Background
The use of web-based methods to collect population-based health behavior data has burgeoned over the past two decades. Researchers have used web-based platforms and research panels to study a myriad of topics. Data cleaning prior to statistical analysis of web-based survey data is an important step for data integrity. However, the data cleaning processes used by research teams are often not reported.
Objective
The objectives of this manuscript are to describe the use of a systematic approach to clean the data collected via a web-based platform from panelists and to share lessons learned with other research teams to promote high-quality data cleaning process improvements.
Methods
Data for this web-based survey study were collected from a research panel that is available for scientific and marketing research. Participants (N=4000) were panelists recruited either directly or through verified partners of the research panel, were aged 18 to 45 years, were living in the United States, had proficiency in the English language, and had access to the internet. Eligible participants completed a health behavior survey via Qualtrics. Informed by recommendations from the literature, our interdisciplinary research team developed and implemented a systematic and sequential plan to inform data cleaning processes.
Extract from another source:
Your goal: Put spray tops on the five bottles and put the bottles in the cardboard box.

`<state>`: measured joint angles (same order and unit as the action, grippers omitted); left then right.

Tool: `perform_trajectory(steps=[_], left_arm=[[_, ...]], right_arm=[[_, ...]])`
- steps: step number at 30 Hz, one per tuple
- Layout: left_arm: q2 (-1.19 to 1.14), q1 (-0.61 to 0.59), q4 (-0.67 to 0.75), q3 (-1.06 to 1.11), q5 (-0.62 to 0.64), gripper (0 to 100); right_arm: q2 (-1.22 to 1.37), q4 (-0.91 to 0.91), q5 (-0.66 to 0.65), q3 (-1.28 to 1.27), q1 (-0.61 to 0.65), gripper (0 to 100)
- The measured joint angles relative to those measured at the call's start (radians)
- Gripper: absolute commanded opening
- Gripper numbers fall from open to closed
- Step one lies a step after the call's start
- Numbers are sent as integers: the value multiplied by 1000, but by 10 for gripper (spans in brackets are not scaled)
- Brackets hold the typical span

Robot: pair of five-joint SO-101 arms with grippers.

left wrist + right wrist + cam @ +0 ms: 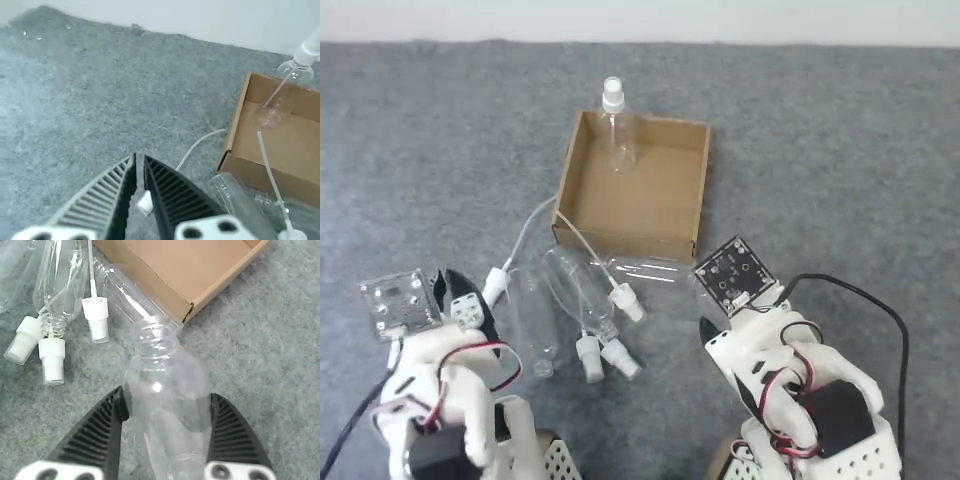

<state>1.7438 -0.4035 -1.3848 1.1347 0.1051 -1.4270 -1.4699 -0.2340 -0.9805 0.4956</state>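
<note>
The cardboard box [622,240] sits mid-table, and one bottle with a spray top [618,130] leans at its back wall. Clear uncapped bottles [535,320] [578,290] [642,270] lie on the carpet in front of it, among loose white spray tops [588,358] [628,302]. My right gripper [167,395] is shut on an uncapped bottle [167,370] whose neck points at the box's front corner [192,307]. My left gripper [140,160], at front left, is nearly closed on a white spray top [145,202]; its thin tube [200,145] trails towards the box [235,125].
Grey carpet covers the table up to a pale wall at the back. Loose spray tops [95,319] [52,360] and lying bottles crowd the strip between the two arms. Open carpet lies left and right of the box.
</note>
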Motion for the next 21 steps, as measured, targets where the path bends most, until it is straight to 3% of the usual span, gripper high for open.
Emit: perform_trajectory(steps=[9, 21], left_arm=[[-370, -2, -94, -201, -43, 25], [-423, 0, -132, -210, -322, 26]], right_arm=[[-6, 0, 0, -21, 0, 118], [-32, 0, 0, -23, -51, 117]])
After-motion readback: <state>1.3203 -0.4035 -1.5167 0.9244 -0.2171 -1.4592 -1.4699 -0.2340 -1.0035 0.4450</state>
This included the following: (1) reviewing survey completion speed, (2) identifying consecutive responses, (3) identifying cases with contradictory responses, and (4) assessing the quality of open-ended responses. Implementation of these strategies is described in detail, and the Checklist for E-Survey Data Integrity is offered as a tool for other investigators.
Results
Data cleaning procedures resulted in the removal of 1278 out of 4000 (31.95%) response records, which failed one or more data quality checks. First, approximately one-sixth of records (n=648, 16.20%) were removed because respondents completed the survey unrealistically quickly (ie, <10 minutes). Next, 7.30% (n=292) of records were removed because they contained evidence of consecutive responses. A total of 4.68% (n=187) of records were subsequently removed due to instances of conflicting responses. Finally, a total of 3.78% (n=151) of records were removed due to poor-quality open-ended responses. Thus, after these data cleaning steps, the final sample contained 2722 responses, representing 68.05% of the original sample.
Conclusions
Examining data integrity and promoting transparency of data cleaning reporting is imperative for web-based survey research. Ensuring a high quality of data both prior to and following data collection is important. Our systematic approach helped eliminate records flagged as being of questionable quality. Data cleaning and management procedures should be reported more frequently, and systematic approaches should be adopted as standards of good practice in this type of research.